I read books like this, that pull back a curtain that I didn’t even realise was there, very rarely.

 

Various – Common People (ed. Kit De Waal)

For a long time now Kit De Waal (of the brilliant My Name Is Leon and       The Trick To Time) has been advocating in the UK to fill the huge gap in representation in writing when it comes to most of us – the working class. This project is part of it – made up of some better known writers (Lisa McInerney, Damian Barr, Stuart Maconie, Paul McVeigh, Malorie Blackman) and a lot of far lesser known ones all writing non-fiction essays on the subject of being working class. Beautiful in places, illuminating in others, there are rumours of an Irish version coming soon.

 

Hugo Hamilton – Dublin Palms

Dublin Palms is an impressive novel on the idea of, amongst many other things, being lost in three languages (Irish, English and German) and feeling at home in none of them. The narrator works in a marginal cultural institute in Dublin, finds himself isolated from almost everyone including his wife (they have returned home having met in Berlin) and then finds them overwhelmed with business debts and on the verge of complete collapse.

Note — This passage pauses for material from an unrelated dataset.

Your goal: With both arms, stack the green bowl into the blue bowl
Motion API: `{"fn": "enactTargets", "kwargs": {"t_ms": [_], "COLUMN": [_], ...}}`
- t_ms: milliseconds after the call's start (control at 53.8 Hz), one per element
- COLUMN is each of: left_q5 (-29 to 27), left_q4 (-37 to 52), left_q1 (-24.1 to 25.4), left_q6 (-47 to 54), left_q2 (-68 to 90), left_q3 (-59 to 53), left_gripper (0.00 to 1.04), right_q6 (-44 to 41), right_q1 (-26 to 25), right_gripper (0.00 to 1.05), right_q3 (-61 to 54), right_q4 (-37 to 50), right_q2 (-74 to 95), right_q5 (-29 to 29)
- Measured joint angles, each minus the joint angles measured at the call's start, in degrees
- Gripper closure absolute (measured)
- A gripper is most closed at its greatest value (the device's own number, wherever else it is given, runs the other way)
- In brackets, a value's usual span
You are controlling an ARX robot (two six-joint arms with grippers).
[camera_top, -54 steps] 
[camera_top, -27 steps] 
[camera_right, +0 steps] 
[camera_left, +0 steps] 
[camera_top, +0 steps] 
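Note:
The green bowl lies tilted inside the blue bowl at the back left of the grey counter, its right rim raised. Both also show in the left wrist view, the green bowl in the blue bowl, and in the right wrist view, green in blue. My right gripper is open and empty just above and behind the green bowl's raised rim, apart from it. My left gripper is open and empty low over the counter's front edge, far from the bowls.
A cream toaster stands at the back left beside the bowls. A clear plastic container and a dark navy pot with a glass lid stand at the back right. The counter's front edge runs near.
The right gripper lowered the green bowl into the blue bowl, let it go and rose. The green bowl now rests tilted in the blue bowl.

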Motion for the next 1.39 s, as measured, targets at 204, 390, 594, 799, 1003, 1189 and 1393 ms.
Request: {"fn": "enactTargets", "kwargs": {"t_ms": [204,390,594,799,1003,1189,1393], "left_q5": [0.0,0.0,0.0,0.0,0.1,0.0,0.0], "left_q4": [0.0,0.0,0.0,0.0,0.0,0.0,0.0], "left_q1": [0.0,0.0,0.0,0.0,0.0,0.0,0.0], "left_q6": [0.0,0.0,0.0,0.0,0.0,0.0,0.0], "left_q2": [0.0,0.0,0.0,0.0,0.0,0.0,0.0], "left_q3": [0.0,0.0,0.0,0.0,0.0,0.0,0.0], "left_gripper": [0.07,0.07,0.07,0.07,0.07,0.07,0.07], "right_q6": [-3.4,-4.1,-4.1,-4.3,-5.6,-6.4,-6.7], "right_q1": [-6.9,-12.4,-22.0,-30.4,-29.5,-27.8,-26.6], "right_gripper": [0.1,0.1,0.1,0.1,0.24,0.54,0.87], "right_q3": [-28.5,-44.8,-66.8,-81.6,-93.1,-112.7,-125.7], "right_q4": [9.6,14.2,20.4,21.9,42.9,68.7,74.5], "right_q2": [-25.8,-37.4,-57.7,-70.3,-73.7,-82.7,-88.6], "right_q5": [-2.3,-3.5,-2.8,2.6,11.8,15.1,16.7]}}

It demands your undivided attention, and that’s a good thing. I found I wasn’t getting as involved as I should in short bursts but once I had a full day to devote to it I got lost (and slightly hypnotised!)

The language is gorgeous but not full of fireworks, bells and whistles – here there’s more a cumulative effect of artistry in the small, wonderful observances of life.

 

Joseph O’Connor – Shadowplay

The scene set is a fairly simple one – Henry Irving, the most famous actor of his generation, Ellen Terry, the most famous actress, and the theatre manager Irving hires during a run in Dublin to run the decrepit Lyceum Theatre he has just taken a lease on in London – Bram Stoker. Stoker has written a few things to little attention and needs the gig to support his family and gradually the sights and sounds around him in both the theatre building itself, the behaviours of Irving and the surrounds of London (as Jack The Ripper comes to notoriety) help him shape the idea for a novel whose own fame he will never know in his lifetime.

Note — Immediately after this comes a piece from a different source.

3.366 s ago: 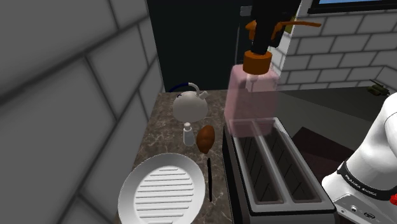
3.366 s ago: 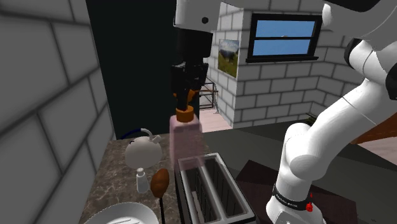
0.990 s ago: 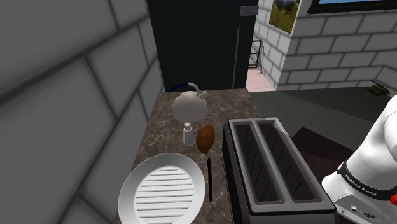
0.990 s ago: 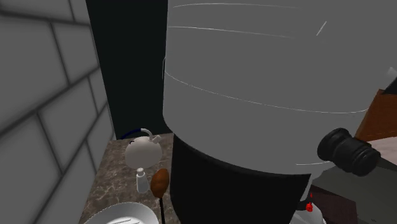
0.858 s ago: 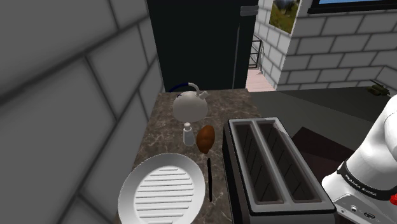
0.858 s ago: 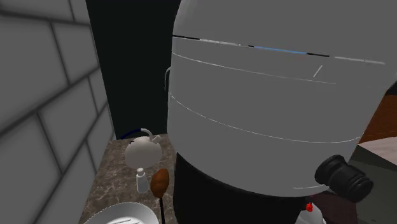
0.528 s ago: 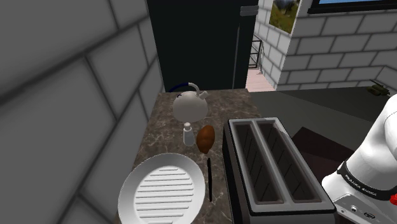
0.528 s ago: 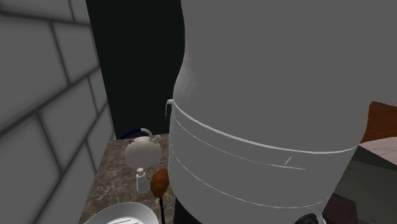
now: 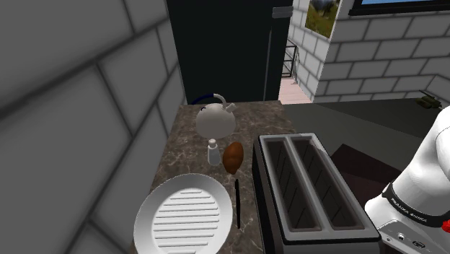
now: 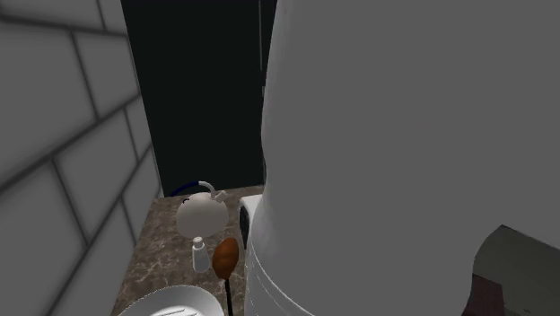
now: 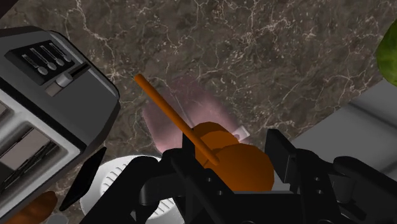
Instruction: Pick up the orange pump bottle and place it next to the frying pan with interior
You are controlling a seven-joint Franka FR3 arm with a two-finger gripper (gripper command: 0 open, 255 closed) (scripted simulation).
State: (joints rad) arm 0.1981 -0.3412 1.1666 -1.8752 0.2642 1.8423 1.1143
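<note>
Pinches the pale pink bottle with orange pump (image 11: 170, 118) by its collar in the black two-finger gripper (image 11: 232, 167). Hangs it lengthwise off the jaws over the dark marble counter (image 11: 254, 51) by the black toaster (image 11: 44, 95). Base near the white ridged frying pan (image 11: 105, 184): whole from the shoulder, at the counter's wall-side edge; a sliver from the wrist.

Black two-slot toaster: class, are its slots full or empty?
Empty: both slots of the black two-slot toaster show only dark bare walls.

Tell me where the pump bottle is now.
In the wrist view, the pump bottle is clasped in the tool above the marble counter, beside the control end of the toaster.
</note>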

This was a rare enough reading experience for me – briskly paced, a plot elegantly clockworked, full of razor sharp insights on what it means just to be human, atmosphere spilling off the pages like early morning fog and full of gorgeous sentences that pulled me up short.

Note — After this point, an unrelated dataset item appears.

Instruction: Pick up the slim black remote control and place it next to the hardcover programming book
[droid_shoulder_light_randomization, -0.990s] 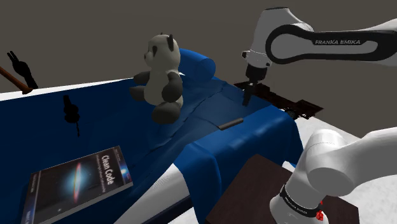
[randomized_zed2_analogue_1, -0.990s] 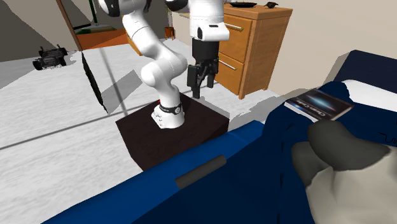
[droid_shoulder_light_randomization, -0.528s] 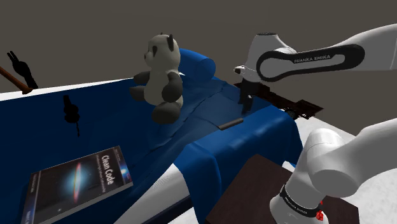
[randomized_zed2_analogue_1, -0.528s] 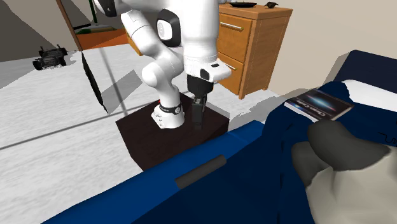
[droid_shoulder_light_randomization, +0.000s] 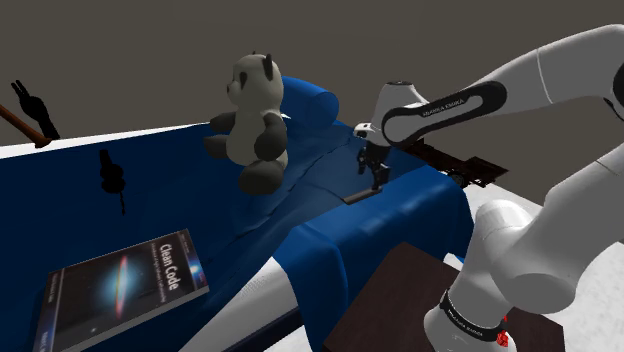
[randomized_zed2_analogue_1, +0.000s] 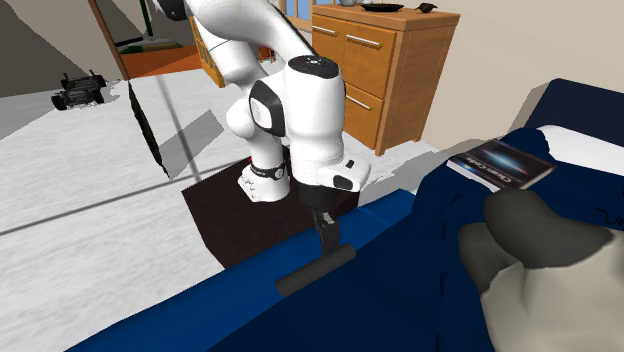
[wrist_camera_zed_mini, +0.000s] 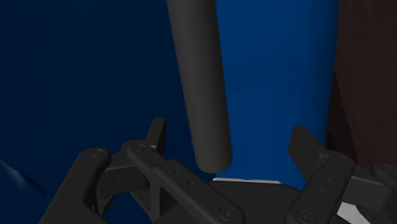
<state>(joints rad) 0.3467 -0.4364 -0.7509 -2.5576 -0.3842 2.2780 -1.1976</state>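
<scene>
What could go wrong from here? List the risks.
1. The open gripper straddles the remote at its end; gripped there, it may pivot when lifted.
2. The remote lies near the edge of the blue bedcover; a nudge could slide it off.
3. The panda toy sits near the route to the book.

On the one bed (droid_shoulder_light_randomization: 190, 205) with a blue cover there is one slim dark remote control (droid_shoulder_light_randomization: 362, 194), one book (droid_shoulder_light_randomization: 125, 290), one panda toy (droid_shoulder_light_randomization: 252, 120) and one blue bolster pillow (droid_shoulder_light_randomization: 310, 102). The robot has one white arm (droid_shoulder_light_randomization: 520, 100) with one black gripper (droid_shoulder_light_randomization: 376, 180), and this has two fingers (wrist_camera_zed_mini: 156, 137). There is also one dark box stand (randomized_zed2_analogue_1: 225, 215), one wooden dresser (randomized_zed2_analogue_1: 395, 70) and one small dark toy vehicle (randomized_zed2_analogue_1: 80, 90) on the floor.
</scene>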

I’ll be interviewing him and Donal Ryan also at Listowel Writers Week.

 

Ian Maleney – Minor Monuments

I feel guilty for not having gotten to these non-fiction essays sooner, they’re beautifully understated Maleney lives in Dublin but ostensibly these are stranded together as a sort of long form narrative around his home in a remote part of Offaly and the gradual descent into Alzheimer’s of his grandfather John Joe. It’s full of things that are beautiful, intelligent, insightful and brave on subjects like dementia, death, memory, silence and how you can never really go home.

I’ll be interviewing him and Sinead Gleeson at, you’ve guessed it, Listowel Writers Week 😉

 

Kevin Barry – Night Boat To Tangier

It’s a little less than four weeks until release but given that (with my work rate) the next set of these reviews will be at the tail end of the Summer I have to mention Kevin Barry’s new one. Two ageing Irish gangsters sit waiting, Beckettesque in the Spanish port of Algeciras for a ferry coming from Africa that may or may not contain a young girl that they want to desperately see for reasons that aren’t immediately clear.

The narrative splices back and forth to the two of them as much younger men in a shared, close, sometimes adversarial history of drugs, crime, violence, love and tenderness.

Night Boat To Tangier slowly unfurls like an exquisite and exotic flower blooming in the early light that, as he has done before, Kevin Barry then allows to spit poison at you. Probably the best novel I’ve read this year.